Segment Start: Supplied information
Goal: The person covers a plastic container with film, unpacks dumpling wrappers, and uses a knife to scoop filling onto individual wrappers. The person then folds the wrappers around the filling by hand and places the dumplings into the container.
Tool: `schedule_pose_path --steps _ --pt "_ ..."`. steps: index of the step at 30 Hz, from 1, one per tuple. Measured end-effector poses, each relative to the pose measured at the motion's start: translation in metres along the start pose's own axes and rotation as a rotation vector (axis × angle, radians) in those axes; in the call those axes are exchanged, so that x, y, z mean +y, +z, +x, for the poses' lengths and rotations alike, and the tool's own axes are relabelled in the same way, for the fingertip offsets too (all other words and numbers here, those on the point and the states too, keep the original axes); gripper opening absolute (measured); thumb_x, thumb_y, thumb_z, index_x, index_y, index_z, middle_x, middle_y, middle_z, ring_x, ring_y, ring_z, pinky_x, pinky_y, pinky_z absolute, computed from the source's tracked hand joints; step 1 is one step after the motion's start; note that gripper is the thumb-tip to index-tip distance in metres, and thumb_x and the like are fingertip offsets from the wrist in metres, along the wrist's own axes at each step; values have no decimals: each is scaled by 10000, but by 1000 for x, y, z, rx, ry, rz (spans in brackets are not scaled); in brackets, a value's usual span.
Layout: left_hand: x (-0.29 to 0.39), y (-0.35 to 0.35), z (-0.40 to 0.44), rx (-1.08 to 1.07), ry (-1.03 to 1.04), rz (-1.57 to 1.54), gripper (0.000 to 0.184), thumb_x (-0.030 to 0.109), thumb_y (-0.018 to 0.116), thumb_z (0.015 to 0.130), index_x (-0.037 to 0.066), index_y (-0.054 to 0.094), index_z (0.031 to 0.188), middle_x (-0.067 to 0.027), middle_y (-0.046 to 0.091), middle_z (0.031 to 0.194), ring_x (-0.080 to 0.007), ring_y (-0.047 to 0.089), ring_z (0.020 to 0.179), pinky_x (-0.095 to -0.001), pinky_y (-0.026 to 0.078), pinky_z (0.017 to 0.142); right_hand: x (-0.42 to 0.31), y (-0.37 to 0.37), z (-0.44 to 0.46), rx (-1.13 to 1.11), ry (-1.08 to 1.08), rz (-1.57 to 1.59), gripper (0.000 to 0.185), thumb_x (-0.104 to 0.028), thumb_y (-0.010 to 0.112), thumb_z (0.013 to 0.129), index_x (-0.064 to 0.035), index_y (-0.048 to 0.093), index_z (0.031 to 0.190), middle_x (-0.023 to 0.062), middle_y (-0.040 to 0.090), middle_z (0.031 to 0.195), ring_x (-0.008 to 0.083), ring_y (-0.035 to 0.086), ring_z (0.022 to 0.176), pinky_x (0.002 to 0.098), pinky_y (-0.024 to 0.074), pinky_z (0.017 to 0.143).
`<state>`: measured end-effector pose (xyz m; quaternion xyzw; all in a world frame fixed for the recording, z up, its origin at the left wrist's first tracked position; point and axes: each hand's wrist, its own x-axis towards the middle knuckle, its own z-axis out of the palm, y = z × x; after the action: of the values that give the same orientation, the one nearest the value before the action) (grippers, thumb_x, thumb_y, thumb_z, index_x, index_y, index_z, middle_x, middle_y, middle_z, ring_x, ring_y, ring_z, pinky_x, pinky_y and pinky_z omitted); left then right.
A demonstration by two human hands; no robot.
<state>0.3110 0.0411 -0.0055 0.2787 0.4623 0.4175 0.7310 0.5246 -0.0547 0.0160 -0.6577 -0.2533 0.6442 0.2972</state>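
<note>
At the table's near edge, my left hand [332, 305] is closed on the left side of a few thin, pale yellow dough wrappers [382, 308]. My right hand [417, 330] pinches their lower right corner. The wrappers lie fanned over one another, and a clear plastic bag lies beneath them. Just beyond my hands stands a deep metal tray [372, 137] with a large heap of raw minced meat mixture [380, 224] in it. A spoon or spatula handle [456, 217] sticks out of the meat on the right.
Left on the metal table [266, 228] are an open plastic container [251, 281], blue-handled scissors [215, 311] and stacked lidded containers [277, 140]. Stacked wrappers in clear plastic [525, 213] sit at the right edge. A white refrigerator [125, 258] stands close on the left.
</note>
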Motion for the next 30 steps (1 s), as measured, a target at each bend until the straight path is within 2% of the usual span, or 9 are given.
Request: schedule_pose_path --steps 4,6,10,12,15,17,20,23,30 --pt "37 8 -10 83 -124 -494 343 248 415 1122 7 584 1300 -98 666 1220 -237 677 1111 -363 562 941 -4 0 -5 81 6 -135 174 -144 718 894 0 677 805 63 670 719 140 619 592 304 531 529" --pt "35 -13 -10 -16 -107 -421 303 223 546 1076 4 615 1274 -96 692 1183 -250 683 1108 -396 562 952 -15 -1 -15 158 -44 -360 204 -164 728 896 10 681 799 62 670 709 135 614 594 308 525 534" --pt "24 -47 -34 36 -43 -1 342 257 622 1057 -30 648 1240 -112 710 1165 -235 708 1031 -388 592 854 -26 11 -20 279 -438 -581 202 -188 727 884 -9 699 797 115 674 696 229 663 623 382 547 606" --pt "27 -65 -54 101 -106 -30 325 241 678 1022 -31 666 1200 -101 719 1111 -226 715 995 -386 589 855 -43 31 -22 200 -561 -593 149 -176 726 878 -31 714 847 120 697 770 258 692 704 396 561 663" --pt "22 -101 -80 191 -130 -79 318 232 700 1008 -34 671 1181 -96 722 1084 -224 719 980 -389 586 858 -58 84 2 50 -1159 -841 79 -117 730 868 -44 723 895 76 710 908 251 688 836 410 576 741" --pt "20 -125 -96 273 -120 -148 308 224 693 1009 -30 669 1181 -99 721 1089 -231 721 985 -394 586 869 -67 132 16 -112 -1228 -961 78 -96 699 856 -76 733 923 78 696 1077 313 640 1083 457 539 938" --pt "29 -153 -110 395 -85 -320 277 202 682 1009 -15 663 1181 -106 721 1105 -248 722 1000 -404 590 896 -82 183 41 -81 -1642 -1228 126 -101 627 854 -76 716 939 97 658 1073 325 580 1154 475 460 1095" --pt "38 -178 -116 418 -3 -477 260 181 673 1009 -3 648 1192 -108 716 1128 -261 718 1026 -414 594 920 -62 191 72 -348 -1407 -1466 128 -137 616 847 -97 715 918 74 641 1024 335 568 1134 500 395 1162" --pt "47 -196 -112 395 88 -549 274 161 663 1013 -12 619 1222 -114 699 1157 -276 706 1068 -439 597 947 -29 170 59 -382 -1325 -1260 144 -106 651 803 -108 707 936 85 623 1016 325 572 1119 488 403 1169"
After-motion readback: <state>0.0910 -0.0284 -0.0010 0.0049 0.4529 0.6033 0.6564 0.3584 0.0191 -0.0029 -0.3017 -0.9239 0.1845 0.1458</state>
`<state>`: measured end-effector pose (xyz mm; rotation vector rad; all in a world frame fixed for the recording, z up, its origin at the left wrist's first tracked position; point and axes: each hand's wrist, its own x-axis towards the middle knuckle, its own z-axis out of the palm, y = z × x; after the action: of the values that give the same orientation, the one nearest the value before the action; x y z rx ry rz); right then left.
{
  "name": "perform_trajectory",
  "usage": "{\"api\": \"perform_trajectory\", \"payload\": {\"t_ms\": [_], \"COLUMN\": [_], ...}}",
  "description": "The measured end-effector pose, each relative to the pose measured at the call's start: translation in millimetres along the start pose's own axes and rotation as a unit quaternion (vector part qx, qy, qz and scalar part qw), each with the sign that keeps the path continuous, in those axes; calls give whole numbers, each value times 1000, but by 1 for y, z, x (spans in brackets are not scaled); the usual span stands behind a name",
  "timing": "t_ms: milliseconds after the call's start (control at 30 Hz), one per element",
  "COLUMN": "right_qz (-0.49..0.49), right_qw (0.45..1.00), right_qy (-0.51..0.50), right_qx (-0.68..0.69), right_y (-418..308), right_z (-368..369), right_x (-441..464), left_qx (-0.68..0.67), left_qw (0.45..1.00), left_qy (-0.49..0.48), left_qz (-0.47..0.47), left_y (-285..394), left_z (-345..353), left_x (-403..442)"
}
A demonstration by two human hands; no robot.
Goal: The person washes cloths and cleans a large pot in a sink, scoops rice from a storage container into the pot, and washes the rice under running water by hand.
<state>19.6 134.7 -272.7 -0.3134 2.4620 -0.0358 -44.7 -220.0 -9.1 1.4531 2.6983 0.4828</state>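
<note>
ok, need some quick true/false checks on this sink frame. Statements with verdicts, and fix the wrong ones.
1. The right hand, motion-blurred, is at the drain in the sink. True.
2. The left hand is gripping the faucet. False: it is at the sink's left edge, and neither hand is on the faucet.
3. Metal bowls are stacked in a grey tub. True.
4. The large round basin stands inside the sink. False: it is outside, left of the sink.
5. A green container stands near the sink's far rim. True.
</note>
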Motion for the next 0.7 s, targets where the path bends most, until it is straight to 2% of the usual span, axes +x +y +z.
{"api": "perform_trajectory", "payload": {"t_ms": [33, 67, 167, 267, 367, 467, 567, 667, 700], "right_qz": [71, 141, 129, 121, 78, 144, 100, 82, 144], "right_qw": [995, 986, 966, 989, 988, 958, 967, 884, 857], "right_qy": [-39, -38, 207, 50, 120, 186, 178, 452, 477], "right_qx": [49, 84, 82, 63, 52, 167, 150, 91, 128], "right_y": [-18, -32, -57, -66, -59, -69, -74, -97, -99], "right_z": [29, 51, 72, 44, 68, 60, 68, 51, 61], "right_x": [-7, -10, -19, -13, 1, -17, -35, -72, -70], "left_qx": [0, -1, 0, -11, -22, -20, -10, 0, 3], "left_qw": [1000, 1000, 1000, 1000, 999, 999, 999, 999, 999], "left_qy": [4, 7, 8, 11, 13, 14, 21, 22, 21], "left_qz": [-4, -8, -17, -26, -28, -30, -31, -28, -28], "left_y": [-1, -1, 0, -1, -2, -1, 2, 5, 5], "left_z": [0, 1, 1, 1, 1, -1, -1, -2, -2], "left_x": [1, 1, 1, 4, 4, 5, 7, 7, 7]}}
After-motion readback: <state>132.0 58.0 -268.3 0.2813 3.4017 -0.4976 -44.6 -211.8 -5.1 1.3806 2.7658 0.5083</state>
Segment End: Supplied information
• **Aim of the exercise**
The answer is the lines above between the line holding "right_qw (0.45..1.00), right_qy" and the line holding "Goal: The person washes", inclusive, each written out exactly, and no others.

• **Result of the exercise**
  "COLUMN": "right_qz (-0.49..0.49), right_qw (0.45..1.00), right_qy (-0.51..0.50), right_qx (-0.68..0.69), right_y (-418..308), right_z (-368..369), right_x (-441..464), left_qx (-0.68..0.67), left_qw (0.45..1.00), left_qy (-0.49..0.48), left_qz (-0.47..0.47), left_y (-285..394), left_z (-345..353), left_x (-403..442)"
}
A demonstration by two human hands; no robot.
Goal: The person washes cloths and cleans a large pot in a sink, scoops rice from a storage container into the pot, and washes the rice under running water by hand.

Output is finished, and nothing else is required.